Source : rapport de la BNEVP et du Service national des enquêtes de la Direction générale de la concurrence, de la consommation et de la répression des fraudes (DGCCRF).

LA BRIGADE NATIONALE D’ENQUÊTES VÉTÉRINAIRES ET PHYTOSANITAIRES

Rattachée à la Direction générale de l’alimentation, la Brigade nationale d’enquêtes vétérinaires et phytosanitaires (BNEVP)1 a été créée en 1992, afin de lutter contre les réseaux frauduleux qui s’étaient constitués après l’interdiction de l’utilisation des anabolisants en élevage. Aujourd’hui, elle traite de sujets aussi variés que le trafic de carnivores domestiques, de médicaments vétérinaires, des denrées alimentaires ou de produits phytosanitaires illégaux.

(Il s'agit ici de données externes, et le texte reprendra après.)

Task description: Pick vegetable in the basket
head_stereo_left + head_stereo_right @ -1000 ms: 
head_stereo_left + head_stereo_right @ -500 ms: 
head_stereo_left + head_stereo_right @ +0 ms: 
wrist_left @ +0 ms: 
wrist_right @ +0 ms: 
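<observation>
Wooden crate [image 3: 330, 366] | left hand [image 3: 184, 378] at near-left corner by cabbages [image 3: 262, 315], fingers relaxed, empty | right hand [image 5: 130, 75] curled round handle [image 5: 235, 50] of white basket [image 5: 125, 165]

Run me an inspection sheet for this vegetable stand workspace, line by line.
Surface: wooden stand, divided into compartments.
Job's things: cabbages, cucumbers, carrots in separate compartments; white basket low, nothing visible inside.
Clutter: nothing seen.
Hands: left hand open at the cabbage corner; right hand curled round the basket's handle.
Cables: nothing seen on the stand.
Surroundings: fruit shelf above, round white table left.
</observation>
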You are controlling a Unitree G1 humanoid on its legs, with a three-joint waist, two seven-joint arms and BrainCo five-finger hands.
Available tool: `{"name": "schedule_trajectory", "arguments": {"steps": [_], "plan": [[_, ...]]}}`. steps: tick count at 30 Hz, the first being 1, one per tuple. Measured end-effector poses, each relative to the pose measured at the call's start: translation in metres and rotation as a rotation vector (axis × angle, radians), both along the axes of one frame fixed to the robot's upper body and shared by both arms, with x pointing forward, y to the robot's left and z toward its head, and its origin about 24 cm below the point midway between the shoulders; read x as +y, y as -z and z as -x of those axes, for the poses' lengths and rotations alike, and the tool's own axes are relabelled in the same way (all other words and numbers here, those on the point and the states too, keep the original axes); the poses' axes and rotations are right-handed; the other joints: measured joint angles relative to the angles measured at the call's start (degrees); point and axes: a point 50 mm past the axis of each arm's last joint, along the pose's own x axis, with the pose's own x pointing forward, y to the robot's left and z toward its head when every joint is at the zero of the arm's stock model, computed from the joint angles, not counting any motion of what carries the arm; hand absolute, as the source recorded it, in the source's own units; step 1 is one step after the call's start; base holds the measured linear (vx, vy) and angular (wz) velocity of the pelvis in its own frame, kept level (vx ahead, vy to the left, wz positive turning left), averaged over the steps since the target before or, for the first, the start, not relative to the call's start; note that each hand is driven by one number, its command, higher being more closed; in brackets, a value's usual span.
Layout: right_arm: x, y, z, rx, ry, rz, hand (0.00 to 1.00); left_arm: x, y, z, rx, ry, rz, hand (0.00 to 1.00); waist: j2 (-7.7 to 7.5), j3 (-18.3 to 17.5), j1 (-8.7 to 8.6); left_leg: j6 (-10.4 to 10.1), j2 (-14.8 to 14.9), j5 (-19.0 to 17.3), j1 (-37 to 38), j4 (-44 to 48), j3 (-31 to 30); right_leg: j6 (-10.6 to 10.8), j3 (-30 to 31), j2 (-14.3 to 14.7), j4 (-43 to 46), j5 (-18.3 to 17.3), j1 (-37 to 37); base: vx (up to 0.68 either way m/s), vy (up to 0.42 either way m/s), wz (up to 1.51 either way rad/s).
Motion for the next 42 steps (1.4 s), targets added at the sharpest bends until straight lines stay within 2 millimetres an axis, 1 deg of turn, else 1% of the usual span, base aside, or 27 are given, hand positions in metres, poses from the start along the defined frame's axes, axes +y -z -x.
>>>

En 2013, la BNEVP a mené ou collaboré à plusieurs enquêtes d’envergure : l’affaire dite “des lasagnes à la viande de cheval” ; le démantèlement d’un réseau de trafic de chevaux vendus pour la consommation alors qu’ils avaient été utilisés dans l’industrie pharmaceutique ; ou l’utilisation, dans le cadre de la production de fraises, d’insecticides interdits.